Martha Lyon Landscape Architecture of Northampton was awarded the $74,000 contract.
“We’re really excited. My teammates and I are looking forward to working with Northfield,” said Lyon.
Lyon was chosen out of four candidates interviewed by the Master Plan Steering Committee.
She will work with a team of four other professionals. Lyon is the sole person in her firm, and custom-tailors her teams to suit each project’s needs.
Lyon has 22 years of experience as a landscape architect, and has worked on master plans for towns all over Massachusetts and some in New Hampshire.
She’s also worked on several historical preservation projects for towns, including Amherst.
“Those towns were really invested in trying to make the best of their historical resources,” she said. “We worked on ways to capitalize on those assets, to bolster their economies.” Lyon said she thinks that’s a big reason she was selected for Northfield.
“The Master Plan Steering Committee’s members are very concerned with the history of the town,” she said. “We’re looking into how the town can hold onto its historical resources, but add to them to accommodate growth, while at the same time keeping the town’s lovely character.”
When Lyon was brought in for an interview, Grand Canyon University was set to take over the former Northfield Mount Hermon School campus, and planned to grow the 500-student prep school property to accommodate 5,000 college students. In October, GCU backed out of the deal, leaving the 217-acre campus’ fate in limbo.
The property’s owners have gone back to the drawing board, and say it could take a year to find a suitable Christian recipient, preferably a nonprofit one. Whether that recipient will be another college, a collective of nonprofits, a parochial school, or something else entirely is uncertain.

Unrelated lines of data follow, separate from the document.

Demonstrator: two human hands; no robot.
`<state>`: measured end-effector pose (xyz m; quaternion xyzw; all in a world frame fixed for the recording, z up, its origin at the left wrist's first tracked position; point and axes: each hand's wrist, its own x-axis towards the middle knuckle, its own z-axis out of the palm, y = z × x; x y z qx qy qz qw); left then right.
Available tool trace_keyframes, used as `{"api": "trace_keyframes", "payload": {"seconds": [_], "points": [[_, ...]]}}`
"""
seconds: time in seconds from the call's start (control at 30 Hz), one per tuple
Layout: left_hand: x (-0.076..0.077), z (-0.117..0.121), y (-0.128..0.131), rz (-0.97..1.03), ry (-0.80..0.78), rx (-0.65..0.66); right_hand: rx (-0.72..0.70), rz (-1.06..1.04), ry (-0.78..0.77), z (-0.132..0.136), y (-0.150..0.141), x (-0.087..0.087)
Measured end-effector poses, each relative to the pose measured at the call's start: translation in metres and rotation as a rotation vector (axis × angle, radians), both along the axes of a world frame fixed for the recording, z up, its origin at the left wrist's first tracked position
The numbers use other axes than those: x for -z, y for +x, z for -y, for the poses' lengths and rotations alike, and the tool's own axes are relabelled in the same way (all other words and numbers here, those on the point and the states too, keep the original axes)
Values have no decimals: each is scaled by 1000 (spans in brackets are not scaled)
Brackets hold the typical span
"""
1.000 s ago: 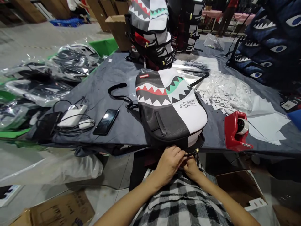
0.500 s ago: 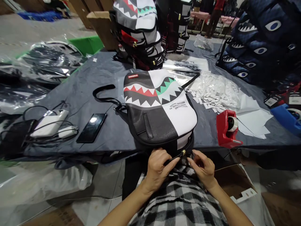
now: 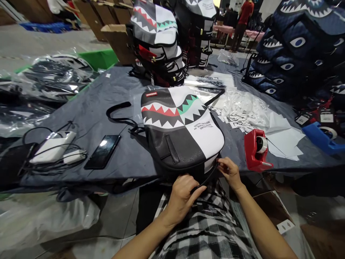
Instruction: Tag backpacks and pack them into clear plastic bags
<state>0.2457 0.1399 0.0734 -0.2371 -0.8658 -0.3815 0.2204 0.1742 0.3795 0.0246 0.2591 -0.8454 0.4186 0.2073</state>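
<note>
Gripping a thin black strap, the closed left hand and lightly pinching right hand are risking dragging the black-and-white shark-mouth backpack off the grey cloth-covered surface.

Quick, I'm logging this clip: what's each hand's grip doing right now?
Left hand: closed, holding the black strap of the backpack.
Right hand: closed, pinching the same strap.

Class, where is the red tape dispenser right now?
In the head view, the red tape dispenser stands on the grey table, right of the shark-mouth backpack, beside loose white paper sheets.
</note>
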Motion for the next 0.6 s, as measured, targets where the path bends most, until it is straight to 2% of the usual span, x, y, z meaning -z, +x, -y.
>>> {"api": "trace_keyframes", "payload": {"seconds": [0.07, 0.13, 0.23, 0.3, 0.37, 0.43, 0.5, 0.6], "points": [[1, 6, 2, -23, -48, 58, 102, 175, -120, 2, 8, 7], [-6, 15, 6, -33, -15, 89, 225, 339, -283, 4, 16, 12], [-18, 24, 10, -87, 44, 7, 372, 452, -484, 7, 28, 9], [-17, 21, 7, -167, -63, -11, 394, 382, -445, 3, 37, -2], [-8, 17, -1, -264, -223, 16, 391, 227, -303, -10, 42, -20], [3, 18, -14, -362, -327, 4, 447, 67, -214, -37, 39, -39], [8, 28, -27, -409, -357, -40, 601, -29, -243, -83, 28, -54], [7, 53, -40, -348, -364, -48, 852, 55, -263, -169, -3, -61]]}}
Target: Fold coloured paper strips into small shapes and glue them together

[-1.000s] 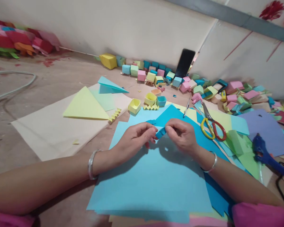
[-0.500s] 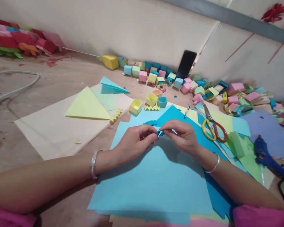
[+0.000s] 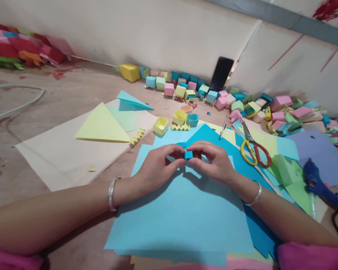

In that uncertainty, Lyon sees opportunity.
“In some ways, the town is really lucky that the transition has been delayed,” said Lyon. “If it hadn’t, (the campus) would’ve taken over the whole (master planning) process. The campus is such a big issue for the town.”
“Not knowing what will come to the campus provides the opportunity for the town to take the bull by the horns, and think it through,” she continued. “As an outgrowth of that, we will help formulate zoning regulations and policies to guide the development of the property.”
The master plan process will include a minimum of three public forums, where Lyon and her team will ask residents what they think their town should look like.
The master plan will serve as a vision for Northfield, with suggested plans that will cover the next 20 years and will break that 20-year vision into smaller chunks, setting benchmarks and goals throughout the next two decades, and designating who’s in charge of seeing each goal through. The planning process itself will take between 10 months and one year, said Lyon.
Along with an outline of those goals, Lyon said she will likely include illustrations for the plan’s recommendations, to show, rather than tell, what the town could look like if they’re followed.
The $74,000 contract is $1,000 less than approved by voters at the May annual town meeting, and $26,000 less than a typical master-plan costs, according to Richard Fitzgerald, chairman of the Master Plan Steering Committee.
Fitzgerald said costs were kept low because of recent work done by other town bodies.
“We took $25,000 right off the top, knowing what has gone into the open space plan,” he said. “There’s a new version out. I have a lot of faith in it. It just needs to be folded into the master plan.”
The committee will have a kickoff meeting with Lyon and her team in early January, preceded by a tour of the town.
While Lyon starts her part of the project, the Planning Board seeks to create a larger Master Plan Committee, with several subcommittees focusing on different areas.